# WORK TO COMPLETE
Compute how many lines in the data below contain "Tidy"; answer only with that number.

++++++++++++++++++++

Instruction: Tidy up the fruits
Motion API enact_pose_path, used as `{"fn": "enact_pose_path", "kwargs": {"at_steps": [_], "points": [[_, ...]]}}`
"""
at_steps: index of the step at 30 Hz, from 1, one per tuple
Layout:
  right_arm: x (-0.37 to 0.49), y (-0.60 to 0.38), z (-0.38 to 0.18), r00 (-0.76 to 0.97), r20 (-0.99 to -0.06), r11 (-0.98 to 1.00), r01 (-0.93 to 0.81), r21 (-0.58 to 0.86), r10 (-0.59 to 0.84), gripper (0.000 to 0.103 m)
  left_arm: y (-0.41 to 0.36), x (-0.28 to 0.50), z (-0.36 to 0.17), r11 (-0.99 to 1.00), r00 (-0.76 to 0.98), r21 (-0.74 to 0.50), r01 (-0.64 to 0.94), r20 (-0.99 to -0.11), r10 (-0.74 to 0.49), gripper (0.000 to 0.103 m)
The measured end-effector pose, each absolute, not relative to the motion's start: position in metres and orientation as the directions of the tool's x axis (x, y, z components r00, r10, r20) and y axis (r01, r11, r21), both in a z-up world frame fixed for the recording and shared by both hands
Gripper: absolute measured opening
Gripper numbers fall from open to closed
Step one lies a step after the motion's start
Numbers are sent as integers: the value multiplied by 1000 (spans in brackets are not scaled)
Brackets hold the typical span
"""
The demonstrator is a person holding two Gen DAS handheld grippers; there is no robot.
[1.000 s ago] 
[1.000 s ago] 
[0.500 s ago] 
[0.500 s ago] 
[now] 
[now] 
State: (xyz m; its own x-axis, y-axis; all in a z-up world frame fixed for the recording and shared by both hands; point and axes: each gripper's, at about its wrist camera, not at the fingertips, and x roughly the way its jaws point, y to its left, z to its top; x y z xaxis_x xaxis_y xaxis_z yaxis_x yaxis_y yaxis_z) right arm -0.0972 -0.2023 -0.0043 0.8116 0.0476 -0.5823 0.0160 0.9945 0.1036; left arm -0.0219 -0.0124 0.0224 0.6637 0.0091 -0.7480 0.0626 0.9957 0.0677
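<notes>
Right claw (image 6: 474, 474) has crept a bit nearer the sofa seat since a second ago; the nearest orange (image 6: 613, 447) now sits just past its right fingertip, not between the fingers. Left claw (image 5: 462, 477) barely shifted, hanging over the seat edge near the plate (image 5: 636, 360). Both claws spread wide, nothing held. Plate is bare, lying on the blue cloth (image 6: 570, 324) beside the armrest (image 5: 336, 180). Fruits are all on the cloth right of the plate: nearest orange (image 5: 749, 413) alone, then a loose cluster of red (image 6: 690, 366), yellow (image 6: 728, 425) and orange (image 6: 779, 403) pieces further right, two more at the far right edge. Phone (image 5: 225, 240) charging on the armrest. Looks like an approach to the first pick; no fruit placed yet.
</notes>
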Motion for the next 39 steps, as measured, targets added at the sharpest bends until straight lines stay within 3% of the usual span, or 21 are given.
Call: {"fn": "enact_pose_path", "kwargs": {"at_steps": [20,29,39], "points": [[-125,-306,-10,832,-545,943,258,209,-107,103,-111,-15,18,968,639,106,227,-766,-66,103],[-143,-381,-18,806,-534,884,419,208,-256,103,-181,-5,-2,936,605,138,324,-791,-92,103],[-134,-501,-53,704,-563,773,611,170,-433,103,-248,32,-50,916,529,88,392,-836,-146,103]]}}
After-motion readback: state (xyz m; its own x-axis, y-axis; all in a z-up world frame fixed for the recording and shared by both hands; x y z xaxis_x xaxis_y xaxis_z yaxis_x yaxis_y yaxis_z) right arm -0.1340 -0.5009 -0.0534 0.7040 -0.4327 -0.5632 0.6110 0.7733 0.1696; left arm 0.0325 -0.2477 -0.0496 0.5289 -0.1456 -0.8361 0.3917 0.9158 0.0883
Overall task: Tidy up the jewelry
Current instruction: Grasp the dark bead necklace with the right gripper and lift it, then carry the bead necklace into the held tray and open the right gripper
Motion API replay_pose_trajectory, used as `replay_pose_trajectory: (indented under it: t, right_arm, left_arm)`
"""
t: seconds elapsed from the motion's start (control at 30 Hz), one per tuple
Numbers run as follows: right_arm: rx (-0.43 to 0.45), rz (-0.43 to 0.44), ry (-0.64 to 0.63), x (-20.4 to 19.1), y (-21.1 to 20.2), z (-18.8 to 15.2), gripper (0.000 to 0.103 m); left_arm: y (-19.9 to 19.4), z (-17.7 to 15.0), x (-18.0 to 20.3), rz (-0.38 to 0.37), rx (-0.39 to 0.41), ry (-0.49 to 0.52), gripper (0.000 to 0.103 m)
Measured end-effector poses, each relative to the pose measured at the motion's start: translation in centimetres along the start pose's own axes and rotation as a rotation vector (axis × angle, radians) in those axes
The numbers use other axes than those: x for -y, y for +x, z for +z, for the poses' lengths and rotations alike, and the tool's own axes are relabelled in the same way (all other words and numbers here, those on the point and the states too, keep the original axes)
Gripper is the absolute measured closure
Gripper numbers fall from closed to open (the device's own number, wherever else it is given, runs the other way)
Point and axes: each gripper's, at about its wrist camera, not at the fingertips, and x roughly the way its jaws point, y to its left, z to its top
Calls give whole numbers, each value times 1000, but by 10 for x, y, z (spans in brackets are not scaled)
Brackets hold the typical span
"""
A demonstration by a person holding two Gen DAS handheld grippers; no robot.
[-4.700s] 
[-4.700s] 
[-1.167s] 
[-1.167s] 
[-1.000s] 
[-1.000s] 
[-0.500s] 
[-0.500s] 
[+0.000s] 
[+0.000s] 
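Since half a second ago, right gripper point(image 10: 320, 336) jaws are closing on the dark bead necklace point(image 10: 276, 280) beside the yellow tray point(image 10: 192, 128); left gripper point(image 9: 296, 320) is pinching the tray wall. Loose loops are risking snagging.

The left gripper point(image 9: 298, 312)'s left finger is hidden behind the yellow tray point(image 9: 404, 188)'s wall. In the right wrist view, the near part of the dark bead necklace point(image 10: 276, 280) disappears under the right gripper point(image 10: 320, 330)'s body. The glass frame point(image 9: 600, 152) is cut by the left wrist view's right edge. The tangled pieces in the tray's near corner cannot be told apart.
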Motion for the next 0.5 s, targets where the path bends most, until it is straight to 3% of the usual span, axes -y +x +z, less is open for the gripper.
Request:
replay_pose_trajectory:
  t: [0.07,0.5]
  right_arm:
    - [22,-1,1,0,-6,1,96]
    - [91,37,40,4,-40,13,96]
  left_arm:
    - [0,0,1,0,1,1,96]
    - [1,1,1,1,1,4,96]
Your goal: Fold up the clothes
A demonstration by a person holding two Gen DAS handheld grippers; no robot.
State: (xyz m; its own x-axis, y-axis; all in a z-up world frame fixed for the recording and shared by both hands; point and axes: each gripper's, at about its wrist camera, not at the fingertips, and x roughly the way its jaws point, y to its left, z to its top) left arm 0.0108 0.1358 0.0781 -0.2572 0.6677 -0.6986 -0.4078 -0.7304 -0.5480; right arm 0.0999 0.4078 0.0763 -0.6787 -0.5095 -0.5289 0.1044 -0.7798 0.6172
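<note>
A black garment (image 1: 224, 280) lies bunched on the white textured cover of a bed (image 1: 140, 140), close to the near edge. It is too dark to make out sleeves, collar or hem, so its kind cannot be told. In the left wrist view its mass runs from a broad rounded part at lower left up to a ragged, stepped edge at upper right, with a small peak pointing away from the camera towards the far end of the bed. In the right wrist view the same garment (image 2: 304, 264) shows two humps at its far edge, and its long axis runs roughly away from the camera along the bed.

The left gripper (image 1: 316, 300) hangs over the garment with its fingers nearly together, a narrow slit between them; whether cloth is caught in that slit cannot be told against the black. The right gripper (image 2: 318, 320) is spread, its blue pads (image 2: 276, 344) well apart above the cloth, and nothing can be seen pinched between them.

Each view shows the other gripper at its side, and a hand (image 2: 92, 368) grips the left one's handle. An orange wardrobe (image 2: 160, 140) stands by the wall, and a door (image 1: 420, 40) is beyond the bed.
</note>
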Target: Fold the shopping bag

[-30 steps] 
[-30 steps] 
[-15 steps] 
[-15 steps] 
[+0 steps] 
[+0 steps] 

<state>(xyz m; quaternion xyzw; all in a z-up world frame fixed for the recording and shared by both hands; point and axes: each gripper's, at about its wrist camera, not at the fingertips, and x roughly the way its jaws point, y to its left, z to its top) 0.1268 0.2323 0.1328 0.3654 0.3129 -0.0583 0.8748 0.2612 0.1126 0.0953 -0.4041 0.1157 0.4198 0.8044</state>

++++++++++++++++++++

# SOLVED EXERCISE
2